IESO Data Collection Rate Increase:

The Environment Commissioner of Ontario released his report on conservation in the energy sector in December and had this to say; “The ECO is disappointed that data collection and analysis to track the actual reduction in peak demand due to TOU pricing is just beginning now.” By next year the Environment Commissioner, Gordon Miller should be happy as the IESO has just asked the OEB for a rate increase to cover the cost of a “meter data management repository to collect, manage, store and retrieve information” and that will cost the ratepayers $252 million and add annual costs of $9.62 to the bills of 4.7 million ratepayers. In a review of the application submitted to the OEB by IESO the following stands out; “42. The total costs presented in the table above differ from the Ministry-approved budget of $89 million.” So the Ministry of Energy budgeted $89 million for what will cost ratepayers $252 million for a cost overrun of $163 million or 183%. For this expenditure the ratepayers will get no benefits, only higher delivery costs and IESO will gain no additional benefits that will enable them to manage the grid. The Environment Commissioner will presumably be able to garner information that will allow him (and the associated Liberal Ministers) to claim credit that TOU pricing is actually working and Ontario’s ratepayers are shifting their usage. With a forecast cost overrun of $163 million Mr. Bentley may have a difficult time convincing voters that this is a good thing.

Electricity Exports:

The Auditor General’s report had this to say about our exports of electricity; “we estimated that from 2005 to the end of our audit in 2011, Ontario received $1.8 billion less for its electricity exports than what it actually cost electricity ratepayers of Ontario.” Despite the scolding from the AG the Ministry of Energy under Mr.
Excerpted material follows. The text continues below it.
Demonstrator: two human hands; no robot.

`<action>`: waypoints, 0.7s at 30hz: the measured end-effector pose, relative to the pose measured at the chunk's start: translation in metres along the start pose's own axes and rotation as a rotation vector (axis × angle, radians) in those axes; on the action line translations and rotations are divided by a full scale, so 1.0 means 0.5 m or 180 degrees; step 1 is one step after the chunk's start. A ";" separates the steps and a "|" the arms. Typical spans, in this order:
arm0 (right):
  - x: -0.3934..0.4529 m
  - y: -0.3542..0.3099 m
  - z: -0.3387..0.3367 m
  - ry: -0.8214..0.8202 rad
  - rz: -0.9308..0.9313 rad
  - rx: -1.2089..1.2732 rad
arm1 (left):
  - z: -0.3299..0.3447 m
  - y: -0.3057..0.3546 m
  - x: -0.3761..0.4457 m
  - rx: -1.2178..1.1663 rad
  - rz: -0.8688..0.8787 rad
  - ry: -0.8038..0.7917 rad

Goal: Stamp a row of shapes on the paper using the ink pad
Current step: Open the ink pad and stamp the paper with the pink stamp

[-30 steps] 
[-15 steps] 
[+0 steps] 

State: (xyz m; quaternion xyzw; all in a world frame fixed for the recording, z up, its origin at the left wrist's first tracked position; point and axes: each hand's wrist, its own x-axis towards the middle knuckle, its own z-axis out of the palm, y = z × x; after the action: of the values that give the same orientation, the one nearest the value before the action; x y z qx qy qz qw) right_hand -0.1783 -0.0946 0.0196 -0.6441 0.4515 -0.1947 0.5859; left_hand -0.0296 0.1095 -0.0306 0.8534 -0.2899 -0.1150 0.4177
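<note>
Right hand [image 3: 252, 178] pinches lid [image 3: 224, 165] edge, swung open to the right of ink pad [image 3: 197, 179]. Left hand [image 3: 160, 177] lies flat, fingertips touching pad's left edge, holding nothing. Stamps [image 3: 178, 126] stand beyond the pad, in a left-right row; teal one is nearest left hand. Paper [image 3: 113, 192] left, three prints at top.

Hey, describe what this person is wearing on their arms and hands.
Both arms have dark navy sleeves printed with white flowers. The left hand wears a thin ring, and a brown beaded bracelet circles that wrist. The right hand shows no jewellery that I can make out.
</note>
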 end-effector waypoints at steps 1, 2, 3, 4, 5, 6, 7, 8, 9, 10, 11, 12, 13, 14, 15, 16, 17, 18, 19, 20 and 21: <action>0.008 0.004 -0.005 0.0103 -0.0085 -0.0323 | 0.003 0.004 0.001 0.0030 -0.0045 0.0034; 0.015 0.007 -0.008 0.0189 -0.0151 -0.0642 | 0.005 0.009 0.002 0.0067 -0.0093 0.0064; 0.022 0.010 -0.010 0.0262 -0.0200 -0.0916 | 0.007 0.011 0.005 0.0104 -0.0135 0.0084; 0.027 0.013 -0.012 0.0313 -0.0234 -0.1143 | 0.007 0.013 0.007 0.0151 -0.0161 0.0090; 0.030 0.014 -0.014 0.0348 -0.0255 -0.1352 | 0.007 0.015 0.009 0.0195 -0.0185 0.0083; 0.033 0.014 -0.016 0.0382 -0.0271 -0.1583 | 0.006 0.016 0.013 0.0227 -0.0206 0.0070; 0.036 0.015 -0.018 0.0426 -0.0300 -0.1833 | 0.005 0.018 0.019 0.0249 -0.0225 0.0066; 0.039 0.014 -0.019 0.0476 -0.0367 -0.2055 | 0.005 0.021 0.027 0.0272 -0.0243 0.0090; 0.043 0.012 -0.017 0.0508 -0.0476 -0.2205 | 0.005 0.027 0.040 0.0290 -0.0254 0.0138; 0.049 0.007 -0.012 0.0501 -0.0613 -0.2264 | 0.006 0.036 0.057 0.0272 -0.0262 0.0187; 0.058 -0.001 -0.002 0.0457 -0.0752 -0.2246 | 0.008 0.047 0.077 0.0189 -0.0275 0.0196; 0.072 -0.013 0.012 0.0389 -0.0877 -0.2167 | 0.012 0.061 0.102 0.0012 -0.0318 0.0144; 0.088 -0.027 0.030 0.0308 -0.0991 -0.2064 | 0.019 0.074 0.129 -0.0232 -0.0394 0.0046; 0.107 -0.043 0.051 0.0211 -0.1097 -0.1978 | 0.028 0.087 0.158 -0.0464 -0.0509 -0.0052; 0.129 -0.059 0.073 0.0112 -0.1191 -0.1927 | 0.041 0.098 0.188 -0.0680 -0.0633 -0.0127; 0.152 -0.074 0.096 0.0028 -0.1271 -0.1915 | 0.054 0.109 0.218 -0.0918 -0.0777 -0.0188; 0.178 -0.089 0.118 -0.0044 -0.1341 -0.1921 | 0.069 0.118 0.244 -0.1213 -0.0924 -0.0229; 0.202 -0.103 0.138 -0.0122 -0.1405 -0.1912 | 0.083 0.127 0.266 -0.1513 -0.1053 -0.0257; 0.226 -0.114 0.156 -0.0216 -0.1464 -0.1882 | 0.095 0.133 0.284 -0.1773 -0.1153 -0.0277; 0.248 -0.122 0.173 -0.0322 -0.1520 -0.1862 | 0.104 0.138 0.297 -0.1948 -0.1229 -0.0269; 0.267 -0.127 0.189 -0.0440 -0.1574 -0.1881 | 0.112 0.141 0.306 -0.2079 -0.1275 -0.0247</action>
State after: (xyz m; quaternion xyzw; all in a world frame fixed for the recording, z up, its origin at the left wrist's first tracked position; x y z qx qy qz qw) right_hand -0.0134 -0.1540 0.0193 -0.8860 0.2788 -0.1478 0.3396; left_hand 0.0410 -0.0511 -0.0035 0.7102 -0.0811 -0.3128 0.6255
Bentley brag about the fact that they sell electricity at a loss to our neighbours. For the first two months of 2012 Ontario exported 2.1 TWh (210,000 MWh) at a price of $25/MWh (2.5 cents per kWh) generating $52.7 million but those 2.1 TWh cost Ontario ratepayers $97.8 million. How Ontario ratepayers paying almost $100 million, in just two months, so our neighbours can purchase cheap electricity provides any benefit is unexplainable yet the Minister of Energy continues to issue press releases bragging about that, while our surplus of electricity continues to grow. How Mr. Bentley explains away this disdain for proper planning is an affront to the ratepayers and the qualified people at the various public entities that must execute their blind ambition to green Ontario.

Losing Supporters:

Former supporters such as Ontario Nature on February 15, 2012 and the Ontario Federation of Agriculture on January 20, 2012 have both reversed their previous full support of industrial wind turbines. The former has called on the government to protect important bird areas (IBA) and OFA President Mark Wales said; “The onus is on our provincial government to ensure the interests of rural Ontarians are protected. OFA is speaking up to clearly outline the issues that must be addressed right now.” Those “issues” included the price paid, the inefficiencies of wind power, setback and noise issues related to health and the removal of municipal input. None of those issues were dealt with in the FIT Review (see above).

Rate Increases:

The OEB is set to announce the revised time-of use (TOU) prices later this month and they will be up again as more and more renewable energy enters the grid even as demand continues to fall. IESO has put a forecast out for the April 2012 Global Adjustment (GA) anticipating it will be in excess of $74/MWh (7.4 cents a kWh) while the hourly Ontario electricity price (HOEP) continues to decline (2.1 cents per kWh) generating bigger subsidies for exports, constrained power and causing OPG to lose revenue through spilled hydro. If the overall price of electricity is forecast to remain at the April 2012 level, the 9.5 cents per kWh (GA + HOEP) may generate a rate increase approaching 20% per annum for the next 6 months. That will result in additional conservation, meaning local distribution companies will rush in with rate applications for their lost revenue along with their applications for refurbishment. On the latter, Toronto Hydro sought a huge increase that was recently rejected by the OEB so are now in the process of challenging the OEB. For more on the latter a visit to Tom Adams website is suggested. Mr. Bentley had better brace himself for a plethora of negative feedback if the cost of electricity and its associated delivery costs soar as anticipated. He presumably is already feeling the heat from farmers and small and medium sized businesses as the Ontario budget brought in by his colleague on the Liberal benches, Minister of Finance Dwight Duncan, reduced the Ontario Clean Energy Benefit (OCEB) to those consuming over 3,000 kWh per month. While hoping to catch rich electricity consumers the reduction has instead caught businesses that are already struggling to operate.

Protests:
Rural Ontario has demonstrated that they are basically against Industrial Wind Turbines (IWT) by protesting actively in their communities, generating local council interest (79 municipalities have passed bylaws requesting a moratorium on IWT installations), and by turfing out 10 Liberals from their riding’s in the last election. A major protest in Toronto April 3, 2012 brought together an estimated 700/1,000 protestors from across the province to challenge the economic, health, environmental and other costs of the FIT and MicroFIT programs and to bring the message to Toronto’s residents. Minister Bentley should expect these protests to gain momentum as the negative fallout from the flawed energy policies starts to be noticed on the electricity bills of the urban communities that put the Liberals back in power.

Looking Forward:

The Minister of Energy should brace himself for another 6 months of considerable turbulence unless the NDP join forces with the Ontario PC Party and either force an election or get the Liberals to rescind the Green Energy and Economy Act.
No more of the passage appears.